NBA star hovers over EuroBasket: Wagner Festival conjures up the spirit of Nowitzki

NBA star hovers over EuroBasket
Wagner Festival evokes the spirit of Nowitzki

Such a performance has not been seen by a German national player for a long time. The 21-year-old Franz Wagner enraptured the basketball world at the European Championships – and reminded him of the greatest basketball player Germany has ever had.

At times it had the impression that Franz Wagner was floating through the arena. With his arms stretched out to the side as wings, the NBA professional let himself be carried by the completely euphoric fans in the Cologne Arena. This scene was repeated again and again in the basketball spectacle against Lithuania, in which Wagner, who had just turned 21 a few days before the European Championships, looked like the young Dirk Nowitzki in the national jersey. “The guy is mentally ill, you just have to say it like that,” said veteran Johannes Thiemann of the Orlando Magic’s high-flyer after his 32-point gala against the co-favorites at the European Championships.

Wagner showed the full package of his skills against Lithuania. Born in Berlin, he scored from the middle distance, attacked the ring and was also successful from the line of three. At the back he shocked the Lithuanian giants with a monster block and didn’t shy away from the dirty work in the intense duels under the basket. In short: Wagner showed everything a world-class player needs to be able to do.

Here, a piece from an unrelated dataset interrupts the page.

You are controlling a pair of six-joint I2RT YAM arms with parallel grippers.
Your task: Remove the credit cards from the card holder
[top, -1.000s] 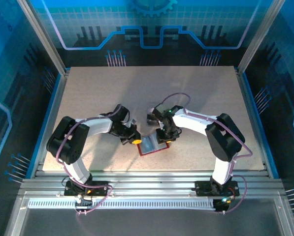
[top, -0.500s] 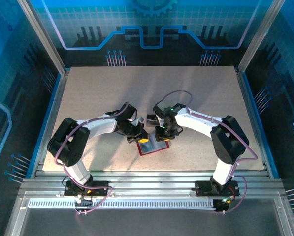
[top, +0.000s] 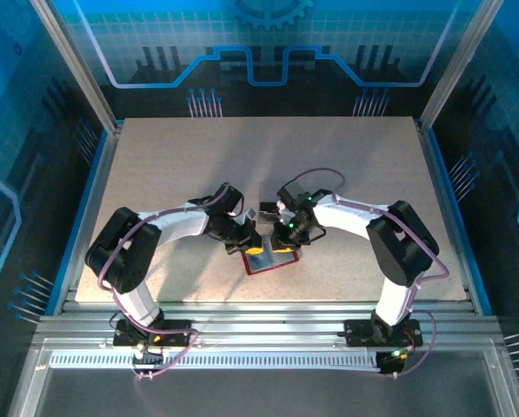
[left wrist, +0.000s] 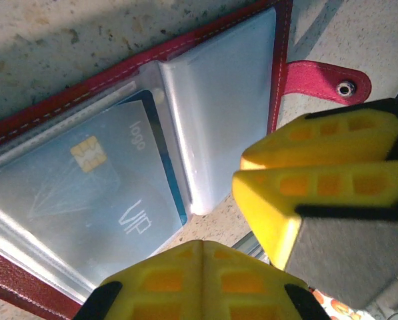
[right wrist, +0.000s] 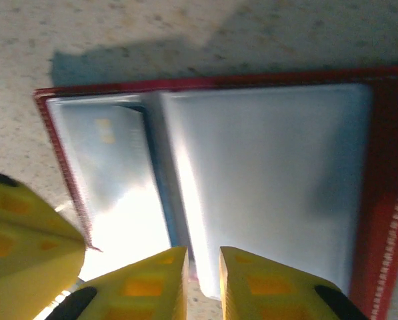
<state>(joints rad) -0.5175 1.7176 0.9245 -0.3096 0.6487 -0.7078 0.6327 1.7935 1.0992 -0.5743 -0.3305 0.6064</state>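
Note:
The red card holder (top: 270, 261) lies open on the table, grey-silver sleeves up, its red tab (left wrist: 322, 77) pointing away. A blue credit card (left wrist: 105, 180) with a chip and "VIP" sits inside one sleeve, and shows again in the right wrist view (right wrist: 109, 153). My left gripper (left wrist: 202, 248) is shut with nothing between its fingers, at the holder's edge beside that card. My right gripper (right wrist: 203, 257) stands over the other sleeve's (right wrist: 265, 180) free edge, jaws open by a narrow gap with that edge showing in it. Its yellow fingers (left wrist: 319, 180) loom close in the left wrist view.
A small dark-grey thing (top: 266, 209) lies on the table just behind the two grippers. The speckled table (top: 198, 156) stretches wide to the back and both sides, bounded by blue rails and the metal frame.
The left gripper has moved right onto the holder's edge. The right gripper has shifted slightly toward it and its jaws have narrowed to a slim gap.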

“What Franz did today was unbelievable,” praised captain Dennis Schröder. “He’s very, very young but how he can create his own throw and how he can help the team on defense is strong,” said the point guard. “If he continues like this, he will be a big one.”

“It was awesome”

Superstar Nowitzki, with whom Wagner was inevitably compared after his super performance, had already predicted this in the run-up to the European Championship, which has been so successful for the German team so far. “He’s a great all-round player and that’s at his age,” said the 44-year-old, who follows the European Championship closely as a tournament ambassador. “It will bring us a lot of fun in the years to come.”

The praised one was almost a bit embarrassed by all the positive comments. Surprisingly calm and matter-of-fact, Wagner appeared in front of the cameras after only his eighth international match. “Everyone who has done sport knows it. If you follow your instincts, then everything goes a little easier,” analyzed Wagner, who scored an average of 19.3 points in the previous three games.

“It was awesome, that was a lot of fun” was the most euphoric thing Wagner could elicit. The mischievous smile that kept darting across his face showed that the day in Cologne’s Lanxess Arena, which was again sold out with 18,017 spectators, was a very special one for him.

The return home

But Wagner and Co. don’t want to be satisfied with that. With the showdown against defending champion Slovenia with NBA superstar Luka Doncic this Tuesday (8.30 p.m. / Magentasport and in the live ticker) and the preliminary round against Hungary on Wednesday, there are still two games in Cologne, which has long been crazy about basketball. But the German team has long been looking to Berlin, where the final round will be held on Saturday.

“I’m from Berlin, haven’t played there for three years now, so it’s super cool to come back as a national player and play there,” Wagner said before traveling to his hometown. There, too, he wants to float through the hall like the young Nowitzki and help win the first medal in 17 years.